Cette quadragénaire que l’on nous présente comme une habituée des colorations procède ensuite à la teinture proprement dite. Mais dans la soirée, écrivent nos confrères de Ouest-France (article complet réservé aux abonnés), ses tempes commencent à la démanger. Et ce n’est là que le premier des signes qui vont alerter cette femme.
Le crâne brûlé après une coloration : 15 jours d’ITT prescrits
Les deux jours suivant la coloration, le visage de l’utilisatrice se met à gonfler et, dans le même temps, son cuir chevelu lui fait particulièrement mal. Elle attend quatre jours avant de se décider à se rendre aux urgences. Le rasage de son crâne révèle à ce moment-là la présence de plusieurs cloques et de traces de brûlure.

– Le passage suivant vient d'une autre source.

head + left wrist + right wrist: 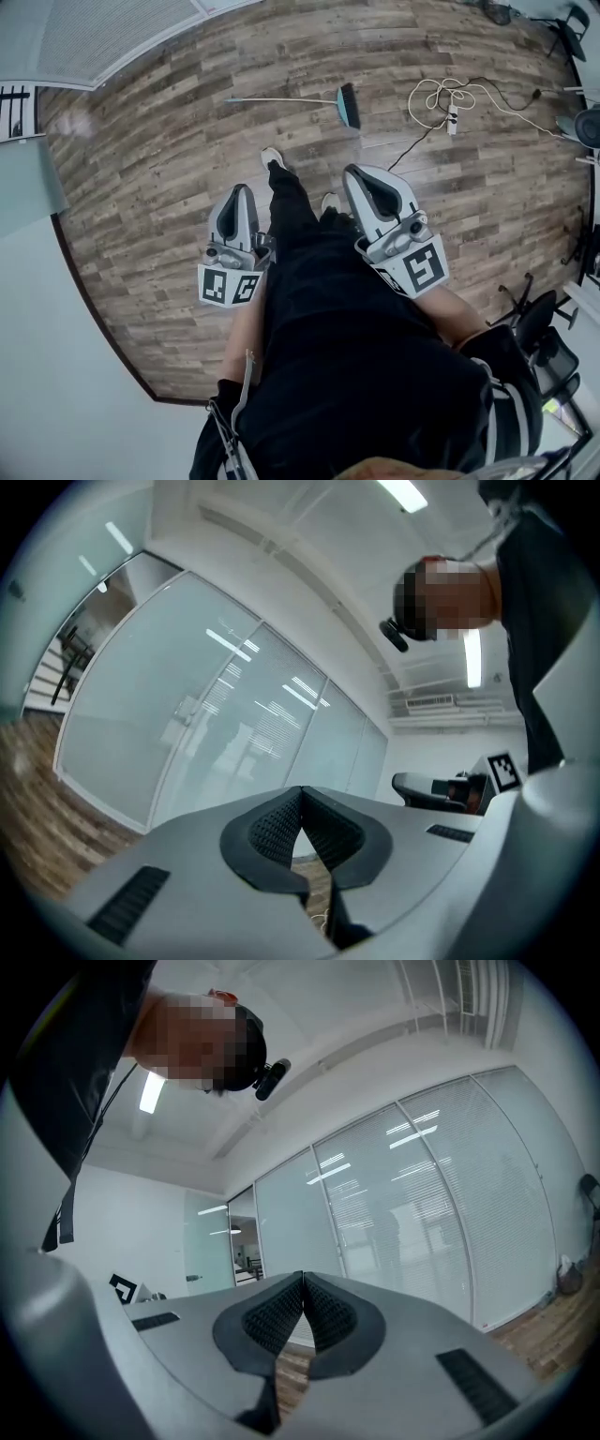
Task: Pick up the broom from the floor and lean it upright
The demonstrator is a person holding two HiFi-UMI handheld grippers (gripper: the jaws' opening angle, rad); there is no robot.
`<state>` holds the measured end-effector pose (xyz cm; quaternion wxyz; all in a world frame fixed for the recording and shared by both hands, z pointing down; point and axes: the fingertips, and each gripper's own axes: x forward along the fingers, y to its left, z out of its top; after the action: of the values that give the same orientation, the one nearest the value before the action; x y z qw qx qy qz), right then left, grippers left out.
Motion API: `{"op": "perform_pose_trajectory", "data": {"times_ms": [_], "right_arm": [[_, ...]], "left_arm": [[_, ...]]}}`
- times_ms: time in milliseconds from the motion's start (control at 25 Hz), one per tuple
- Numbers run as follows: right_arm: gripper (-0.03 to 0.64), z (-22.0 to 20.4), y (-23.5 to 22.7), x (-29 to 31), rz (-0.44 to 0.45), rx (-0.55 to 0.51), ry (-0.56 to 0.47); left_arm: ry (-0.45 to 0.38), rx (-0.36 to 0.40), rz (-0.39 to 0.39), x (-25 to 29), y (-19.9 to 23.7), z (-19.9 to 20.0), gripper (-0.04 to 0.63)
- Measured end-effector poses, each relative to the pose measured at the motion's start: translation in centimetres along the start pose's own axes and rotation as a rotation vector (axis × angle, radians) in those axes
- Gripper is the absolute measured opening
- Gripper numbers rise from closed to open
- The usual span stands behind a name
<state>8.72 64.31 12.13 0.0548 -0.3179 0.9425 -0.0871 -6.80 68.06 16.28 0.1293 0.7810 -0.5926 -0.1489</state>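
Broom flat on wood floor, near cable

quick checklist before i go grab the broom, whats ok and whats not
1. broom in view, lying flat on the floor: ok
2. left gripper open for a grasp: not ok, jaws together, empty
3. right gripper open for a grasp: not ok, jaws together, empty
4. grippers at the broom: not ok, both well short of it
5. cable apart from the broom: ok
6. spot to lean it against: cannot tell
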Motion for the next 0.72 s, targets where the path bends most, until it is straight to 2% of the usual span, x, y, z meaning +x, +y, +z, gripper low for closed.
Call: {"op": "perform_pose_trajectory", "data": {"times_ms": [240,280,440,600,720], "right_arm": [[0.018,-1.2,0.5,5.2,0.028,-0.022,0.03],[0.017,-1.4,0.5,6.3,0.031,-0.022,0.039],[0.018,-1.1,-0.7,11.2,0.017,-0.015,0.043],[0.018,-1.1,-2.2,15.8,-0.013,-0.042,0.056],[0.018,-0.5,-2.4,19.5,-0.007,-0.034,0.036]], "left_arm": [[0.04,0.184,-0.017,4.5,1.0,0.8,0.018],[0.04,0.188,-0.019,5.1,1.3,1.0,0.018],[0.058,0.121,-0.041,7.2,3.9,1.6,0.018],[0.095,0.201,-0.102,8.7,6.8,2.3,0.018],[0.106,0.253,-0.118,10.2,9.9,3.4,0.018]]}}
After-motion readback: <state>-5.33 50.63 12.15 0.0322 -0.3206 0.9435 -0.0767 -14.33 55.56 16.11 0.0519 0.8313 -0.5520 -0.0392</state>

Le certificat médical mentionne plus précisément « une brûlure par teinture du cuir chevelu avec début de surinfection ». 15 jours d’incapacité temporaire de travail (ITT) sont alors prescrits à la Vannetaise.

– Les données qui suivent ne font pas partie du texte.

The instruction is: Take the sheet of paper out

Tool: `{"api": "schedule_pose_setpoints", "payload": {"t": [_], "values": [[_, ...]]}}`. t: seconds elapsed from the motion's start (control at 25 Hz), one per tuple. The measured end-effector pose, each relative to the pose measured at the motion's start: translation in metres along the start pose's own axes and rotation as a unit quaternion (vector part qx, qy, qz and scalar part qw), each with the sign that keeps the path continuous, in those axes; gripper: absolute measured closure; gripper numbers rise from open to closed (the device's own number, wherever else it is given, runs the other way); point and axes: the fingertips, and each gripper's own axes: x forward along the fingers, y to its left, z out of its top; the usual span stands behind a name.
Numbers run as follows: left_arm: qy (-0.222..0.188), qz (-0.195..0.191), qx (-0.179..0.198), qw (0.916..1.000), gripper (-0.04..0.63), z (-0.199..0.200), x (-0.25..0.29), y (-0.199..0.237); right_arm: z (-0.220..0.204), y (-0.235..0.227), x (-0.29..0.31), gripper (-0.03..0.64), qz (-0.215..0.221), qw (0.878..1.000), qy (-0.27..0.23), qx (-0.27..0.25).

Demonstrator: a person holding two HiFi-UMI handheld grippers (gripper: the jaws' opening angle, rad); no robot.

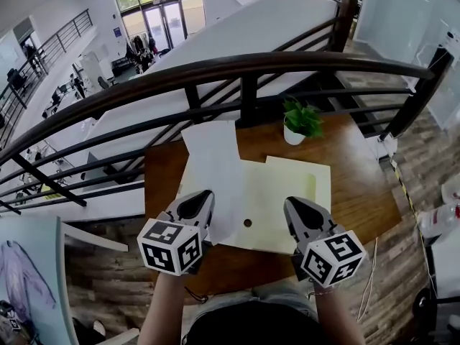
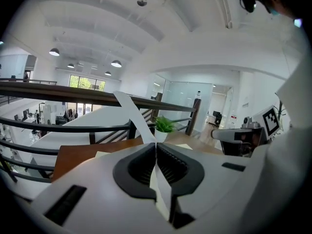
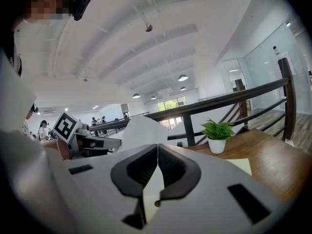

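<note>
Left gripper (image 1: 203, 196) (image 2: 156, 147): jaws closed tight on the lower edge of the white sheet of paper (image 1: 215, 164) (image 2: 129, 111), with no gap visible around it.
White sheet of paper: raised off the table at its near end and slanting up and away over the left part of the folder. Its far corner reaches past the folder's back edge. In the right gripper view it shows as a white hump (image 3: 139, 130).
Right gripper (image 1: 291, 203) (image 3: 157, 147): jaws pressed together on a thin pale strip with a small dark dot. This seems to be the near edge of the pale yellow flat folder (image 1: 287, 192) (image 3: 241, 165).
Pale yellow flat folder: lying flat on the brown wooden table (image 1: 352, 185), between the two grippers.
Small green plant in a white pot (image 1: 300, 121) (image 2: 163, 126) (image 3: 218, 133): upright at the table's far edge, apart from the folder.
Dark curved metal railing (image 1: 244, 67): behind the table.
</note>
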Motion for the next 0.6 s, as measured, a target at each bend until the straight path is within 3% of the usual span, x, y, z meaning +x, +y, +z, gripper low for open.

La marque évoque un non respect des conditions d’utilisation
Si cette femme envisage de déposer plainte, la direction de la marque Eugène Perma rejette la responsabilité de cette brûlure sur l’utilisatrice : « Il semble que cette consommatrice n’ait pas respecté scrupuleusement les conditions d’utilisation, et ait ensuite présenté une réaction de type allergique ».